# Torch Lake produces world record Atlantic salmon



## Fish Eye (Mar 30, 2007)

http://www.mlive.com/outdoors/index.ssf/2011/03/torch_lake_produces_world_reco.html

"The IGFA accepts record submissions for catch and release fish as well as those caught and killed. Supinski was required, among other things, to submit photographs and his Boga Grip (portable scale) and samples of line for certification and verification."

I cannot tell you how disgusted I am that the IGFA accepts catch and release applications for fish that have been weighed on a Boga Grip. Maybe Boga should market a cradle that the fish can be weighed on then released. I have posted about this atrocity for years and I continue to see photos from "flies only, 100% catch and release guides" destroying fish's jaws and mouths while their sports dangle fish from their delicate jaws. When will it end? I'd say a good start might be a letter writing campaign to the IFGA/Fishing Magazines. Undoubtedly, the IFGA is getting a kick back from Boga on its IFGA certified grips of death.

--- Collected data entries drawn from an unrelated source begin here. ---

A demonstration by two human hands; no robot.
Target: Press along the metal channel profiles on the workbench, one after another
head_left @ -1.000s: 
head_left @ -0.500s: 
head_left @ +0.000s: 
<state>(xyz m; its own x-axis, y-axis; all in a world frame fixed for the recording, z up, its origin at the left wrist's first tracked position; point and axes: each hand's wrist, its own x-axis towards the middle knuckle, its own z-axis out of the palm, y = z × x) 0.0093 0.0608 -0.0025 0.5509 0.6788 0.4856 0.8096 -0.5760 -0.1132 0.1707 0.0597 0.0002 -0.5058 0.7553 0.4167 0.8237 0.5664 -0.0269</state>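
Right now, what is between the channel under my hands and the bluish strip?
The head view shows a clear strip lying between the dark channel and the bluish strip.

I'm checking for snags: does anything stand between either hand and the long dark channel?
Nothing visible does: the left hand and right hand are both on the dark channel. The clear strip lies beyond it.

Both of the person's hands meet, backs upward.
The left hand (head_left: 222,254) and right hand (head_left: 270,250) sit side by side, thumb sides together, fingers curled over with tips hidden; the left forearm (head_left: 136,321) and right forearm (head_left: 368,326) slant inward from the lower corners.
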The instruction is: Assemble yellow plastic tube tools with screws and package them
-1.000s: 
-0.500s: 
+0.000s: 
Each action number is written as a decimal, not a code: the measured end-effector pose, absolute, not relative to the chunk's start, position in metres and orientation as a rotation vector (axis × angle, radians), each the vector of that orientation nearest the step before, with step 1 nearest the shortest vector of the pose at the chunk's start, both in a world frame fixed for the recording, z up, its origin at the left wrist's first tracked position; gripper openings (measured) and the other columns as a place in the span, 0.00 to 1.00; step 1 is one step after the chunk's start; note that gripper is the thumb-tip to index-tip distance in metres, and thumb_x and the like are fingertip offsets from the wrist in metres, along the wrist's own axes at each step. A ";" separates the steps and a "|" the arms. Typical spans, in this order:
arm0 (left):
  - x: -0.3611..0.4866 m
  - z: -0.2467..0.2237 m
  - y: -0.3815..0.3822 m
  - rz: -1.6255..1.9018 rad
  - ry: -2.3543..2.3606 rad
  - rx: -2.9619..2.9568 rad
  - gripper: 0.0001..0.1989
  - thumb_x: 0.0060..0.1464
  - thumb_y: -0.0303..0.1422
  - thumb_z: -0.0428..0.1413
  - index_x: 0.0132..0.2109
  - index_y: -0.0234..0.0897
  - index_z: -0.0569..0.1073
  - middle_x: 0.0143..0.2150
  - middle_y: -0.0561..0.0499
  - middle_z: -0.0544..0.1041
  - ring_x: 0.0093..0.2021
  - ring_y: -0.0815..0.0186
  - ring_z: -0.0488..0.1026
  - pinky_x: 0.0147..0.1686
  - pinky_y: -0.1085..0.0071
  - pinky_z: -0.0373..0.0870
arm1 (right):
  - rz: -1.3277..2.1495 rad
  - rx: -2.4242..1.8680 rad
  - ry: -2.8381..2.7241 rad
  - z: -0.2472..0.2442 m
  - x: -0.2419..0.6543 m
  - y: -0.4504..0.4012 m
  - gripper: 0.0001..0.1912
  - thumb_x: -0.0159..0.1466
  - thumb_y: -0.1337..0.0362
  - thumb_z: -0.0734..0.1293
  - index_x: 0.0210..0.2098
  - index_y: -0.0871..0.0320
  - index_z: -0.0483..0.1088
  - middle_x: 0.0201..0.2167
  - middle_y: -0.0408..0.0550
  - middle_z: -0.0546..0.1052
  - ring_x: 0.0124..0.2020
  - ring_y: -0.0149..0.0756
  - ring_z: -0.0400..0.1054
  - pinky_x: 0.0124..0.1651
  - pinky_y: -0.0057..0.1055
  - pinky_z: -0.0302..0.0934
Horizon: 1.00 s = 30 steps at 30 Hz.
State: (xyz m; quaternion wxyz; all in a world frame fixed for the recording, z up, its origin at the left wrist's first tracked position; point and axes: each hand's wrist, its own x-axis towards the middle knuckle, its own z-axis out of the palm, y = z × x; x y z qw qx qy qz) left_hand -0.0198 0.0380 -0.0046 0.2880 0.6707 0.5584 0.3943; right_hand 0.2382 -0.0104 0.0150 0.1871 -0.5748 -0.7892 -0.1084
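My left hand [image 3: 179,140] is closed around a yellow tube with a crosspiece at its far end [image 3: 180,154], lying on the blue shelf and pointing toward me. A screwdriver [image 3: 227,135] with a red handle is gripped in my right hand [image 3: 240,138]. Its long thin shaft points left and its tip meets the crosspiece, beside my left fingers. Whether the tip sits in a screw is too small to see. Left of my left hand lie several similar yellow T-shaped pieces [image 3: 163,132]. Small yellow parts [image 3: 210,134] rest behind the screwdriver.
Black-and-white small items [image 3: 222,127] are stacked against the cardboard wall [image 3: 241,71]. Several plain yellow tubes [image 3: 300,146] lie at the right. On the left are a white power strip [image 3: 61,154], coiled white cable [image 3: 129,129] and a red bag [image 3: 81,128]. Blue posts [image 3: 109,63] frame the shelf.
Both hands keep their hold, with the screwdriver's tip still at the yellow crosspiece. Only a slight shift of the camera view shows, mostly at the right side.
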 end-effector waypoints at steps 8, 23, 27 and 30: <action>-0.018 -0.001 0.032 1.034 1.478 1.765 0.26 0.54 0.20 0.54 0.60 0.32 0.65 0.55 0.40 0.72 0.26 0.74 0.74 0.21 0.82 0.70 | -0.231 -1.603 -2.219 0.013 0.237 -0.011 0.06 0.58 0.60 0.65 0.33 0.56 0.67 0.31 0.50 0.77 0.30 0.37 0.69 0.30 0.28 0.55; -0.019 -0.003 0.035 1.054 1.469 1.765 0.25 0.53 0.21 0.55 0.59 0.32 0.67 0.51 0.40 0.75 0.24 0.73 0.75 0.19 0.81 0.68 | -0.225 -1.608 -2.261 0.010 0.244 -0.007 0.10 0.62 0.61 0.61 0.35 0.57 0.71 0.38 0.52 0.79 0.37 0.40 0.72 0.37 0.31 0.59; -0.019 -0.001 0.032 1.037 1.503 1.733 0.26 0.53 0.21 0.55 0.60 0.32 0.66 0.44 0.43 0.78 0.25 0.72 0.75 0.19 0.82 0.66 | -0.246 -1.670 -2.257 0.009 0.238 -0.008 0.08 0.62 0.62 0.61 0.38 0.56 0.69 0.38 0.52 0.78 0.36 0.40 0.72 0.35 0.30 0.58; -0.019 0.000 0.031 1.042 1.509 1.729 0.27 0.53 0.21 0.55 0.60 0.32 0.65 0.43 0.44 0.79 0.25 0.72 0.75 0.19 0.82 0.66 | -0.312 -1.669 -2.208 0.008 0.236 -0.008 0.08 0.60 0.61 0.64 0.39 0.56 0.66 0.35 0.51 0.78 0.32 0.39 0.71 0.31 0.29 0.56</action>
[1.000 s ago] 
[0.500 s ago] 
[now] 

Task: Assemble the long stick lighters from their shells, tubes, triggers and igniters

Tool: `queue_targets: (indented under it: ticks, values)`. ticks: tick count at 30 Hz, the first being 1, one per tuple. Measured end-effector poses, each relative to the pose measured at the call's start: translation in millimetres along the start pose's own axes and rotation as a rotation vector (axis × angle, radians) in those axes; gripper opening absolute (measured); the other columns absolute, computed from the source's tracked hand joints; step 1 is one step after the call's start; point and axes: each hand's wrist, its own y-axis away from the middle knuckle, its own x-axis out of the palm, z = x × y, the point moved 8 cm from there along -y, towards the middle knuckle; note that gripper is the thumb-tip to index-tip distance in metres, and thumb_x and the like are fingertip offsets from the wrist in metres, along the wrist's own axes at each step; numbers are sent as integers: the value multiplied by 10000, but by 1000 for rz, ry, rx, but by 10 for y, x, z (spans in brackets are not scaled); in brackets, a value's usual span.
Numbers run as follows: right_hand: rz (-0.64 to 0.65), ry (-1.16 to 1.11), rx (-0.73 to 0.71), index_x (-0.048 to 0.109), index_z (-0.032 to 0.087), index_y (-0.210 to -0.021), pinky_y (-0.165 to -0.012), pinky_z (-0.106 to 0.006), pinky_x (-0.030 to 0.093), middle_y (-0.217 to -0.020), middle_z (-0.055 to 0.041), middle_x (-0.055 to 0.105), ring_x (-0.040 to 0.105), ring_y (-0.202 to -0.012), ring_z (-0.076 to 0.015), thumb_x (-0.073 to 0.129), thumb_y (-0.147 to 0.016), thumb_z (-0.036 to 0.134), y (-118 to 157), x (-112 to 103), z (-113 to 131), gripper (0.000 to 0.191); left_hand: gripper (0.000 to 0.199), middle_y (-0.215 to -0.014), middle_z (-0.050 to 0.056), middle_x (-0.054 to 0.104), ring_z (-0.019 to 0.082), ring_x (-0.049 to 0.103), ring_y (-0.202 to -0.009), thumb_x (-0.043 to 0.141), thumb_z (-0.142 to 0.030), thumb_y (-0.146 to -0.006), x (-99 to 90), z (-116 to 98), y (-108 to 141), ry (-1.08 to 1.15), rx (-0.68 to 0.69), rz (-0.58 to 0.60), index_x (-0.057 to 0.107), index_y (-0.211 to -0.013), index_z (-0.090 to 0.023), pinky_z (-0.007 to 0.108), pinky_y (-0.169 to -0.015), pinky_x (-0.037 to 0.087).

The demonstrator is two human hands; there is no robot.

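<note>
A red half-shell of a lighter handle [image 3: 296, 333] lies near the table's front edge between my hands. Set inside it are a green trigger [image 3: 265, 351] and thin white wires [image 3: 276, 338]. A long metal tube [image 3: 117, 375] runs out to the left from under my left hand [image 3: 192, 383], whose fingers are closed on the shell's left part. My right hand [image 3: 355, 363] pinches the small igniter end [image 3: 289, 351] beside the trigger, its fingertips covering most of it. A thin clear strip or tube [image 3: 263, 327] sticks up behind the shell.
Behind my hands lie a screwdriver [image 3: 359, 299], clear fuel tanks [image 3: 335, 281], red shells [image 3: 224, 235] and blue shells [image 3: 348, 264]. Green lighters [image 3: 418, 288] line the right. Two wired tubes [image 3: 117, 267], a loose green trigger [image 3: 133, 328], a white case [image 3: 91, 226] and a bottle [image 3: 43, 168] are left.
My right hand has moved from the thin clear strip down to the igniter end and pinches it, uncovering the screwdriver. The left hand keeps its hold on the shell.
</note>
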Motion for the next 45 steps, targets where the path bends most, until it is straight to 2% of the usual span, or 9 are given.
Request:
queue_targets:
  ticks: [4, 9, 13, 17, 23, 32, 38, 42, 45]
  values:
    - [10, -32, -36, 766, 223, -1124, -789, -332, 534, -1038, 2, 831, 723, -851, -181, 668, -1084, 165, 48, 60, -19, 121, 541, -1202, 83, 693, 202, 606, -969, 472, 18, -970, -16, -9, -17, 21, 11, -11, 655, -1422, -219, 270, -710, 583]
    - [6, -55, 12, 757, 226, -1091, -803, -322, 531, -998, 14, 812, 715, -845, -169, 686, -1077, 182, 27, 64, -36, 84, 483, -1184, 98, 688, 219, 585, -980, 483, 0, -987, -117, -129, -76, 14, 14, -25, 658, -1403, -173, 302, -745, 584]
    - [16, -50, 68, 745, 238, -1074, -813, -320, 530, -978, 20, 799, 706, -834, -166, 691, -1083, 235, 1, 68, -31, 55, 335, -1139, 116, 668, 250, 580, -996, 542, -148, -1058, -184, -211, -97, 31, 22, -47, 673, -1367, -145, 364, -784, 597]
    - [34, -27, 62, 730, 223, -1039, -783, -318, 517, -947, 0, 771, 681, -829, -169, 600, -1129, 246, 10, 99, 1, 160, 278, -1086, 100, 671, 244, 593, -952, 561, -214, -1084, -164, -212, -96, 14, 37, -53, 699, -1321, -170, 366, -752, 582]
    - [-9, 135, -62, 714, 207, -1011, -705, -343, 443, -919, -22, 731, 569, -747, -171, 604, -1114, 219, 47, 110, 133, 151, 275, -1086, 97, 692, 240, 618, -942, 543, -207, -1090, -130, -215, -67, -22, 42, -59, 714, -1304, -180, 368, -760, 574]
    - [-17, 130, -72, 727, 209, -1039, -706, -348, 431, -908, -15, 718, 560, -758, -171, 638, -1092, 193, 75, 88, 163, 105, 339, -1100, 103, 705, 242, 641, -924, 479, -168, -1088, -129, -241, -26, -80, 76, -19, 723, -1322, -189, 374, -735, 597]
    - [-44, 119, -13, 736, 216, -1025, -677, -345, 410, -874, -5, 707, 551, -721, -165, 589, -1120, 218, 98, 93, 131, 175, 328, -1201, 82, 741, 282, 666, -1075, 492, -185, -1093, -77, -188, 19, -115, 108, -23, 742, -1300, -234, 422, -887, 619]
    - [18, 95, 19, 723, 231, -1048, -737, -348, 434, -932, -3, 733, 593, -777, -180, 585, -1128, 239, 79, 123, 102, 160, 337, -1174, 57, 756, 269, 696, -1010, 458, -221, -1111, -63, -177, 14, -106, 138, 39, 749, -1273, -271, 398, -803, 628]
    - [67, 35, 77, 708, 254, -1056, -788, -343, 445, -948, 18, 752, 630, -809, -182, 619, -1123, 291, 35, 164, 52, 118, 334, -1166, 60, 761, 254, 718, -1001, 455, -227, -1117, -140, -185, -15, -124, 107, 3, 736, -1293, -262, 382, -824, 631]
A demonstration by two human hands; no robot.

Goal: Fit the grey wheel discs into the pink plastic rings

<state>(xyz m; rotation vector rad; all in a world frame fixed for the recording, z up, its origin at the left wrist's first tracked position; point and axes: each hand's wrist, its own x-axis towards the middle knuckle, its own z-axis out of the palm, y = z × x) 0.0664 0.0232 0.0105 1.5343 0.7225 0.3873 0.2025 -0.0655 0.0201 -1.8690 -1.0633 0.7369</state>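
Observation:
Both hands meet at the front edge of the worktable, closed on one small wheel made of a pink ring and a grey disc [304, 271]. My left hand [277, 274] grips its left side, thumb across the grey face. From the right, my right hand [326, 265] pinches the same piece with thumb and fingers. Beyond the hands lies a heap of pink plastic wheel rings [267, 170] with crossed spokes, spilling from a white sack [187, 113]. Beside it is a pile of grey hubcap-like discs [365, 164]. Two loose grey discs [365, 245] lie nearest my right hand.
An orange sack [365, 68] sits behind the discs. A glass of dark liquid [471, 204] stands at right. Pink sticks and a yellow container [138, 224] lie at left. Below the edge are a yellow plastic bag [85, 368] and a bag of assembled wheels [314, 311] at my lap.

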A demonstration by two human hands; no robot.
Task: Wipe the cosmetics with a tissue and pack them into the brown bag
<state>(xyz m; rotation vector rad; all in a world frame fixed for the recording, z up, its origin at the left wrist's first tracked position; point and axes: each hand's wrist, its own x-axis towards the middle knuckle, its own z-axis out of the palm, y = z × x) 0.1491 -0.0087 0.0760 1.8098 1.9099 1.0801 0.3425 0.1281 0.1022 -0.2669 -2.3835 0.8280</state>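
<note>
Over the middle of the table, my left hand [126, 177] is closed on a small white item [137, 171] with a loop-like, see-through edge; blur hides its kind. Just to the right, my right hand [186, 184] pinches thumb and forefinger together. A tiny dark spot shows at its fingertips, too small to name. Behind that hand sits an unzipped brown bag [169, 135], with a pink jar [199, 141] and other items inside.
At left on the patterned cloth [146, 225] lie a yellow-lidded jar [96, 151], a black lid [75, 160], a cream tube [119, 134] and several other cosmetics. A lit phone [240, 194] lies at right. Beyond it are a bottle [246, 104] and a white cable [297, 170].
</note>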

http://troutunderground.com/2008/08...ng-devices-boca-grips-damaged-80-of-bonefish/

the lip-gripping device caused mouth injuries to 80% of bonefish restrained in the water and 100% of bonefish held in the air, always when fish thrashed while being held. Some of the injuries were severe (40%) and included separating the tongue from the floor of the mouth, creating tears and holes in the soft tissue of the lower jaw, and splitting the mandible.

And in the end, it's all about the money...of course.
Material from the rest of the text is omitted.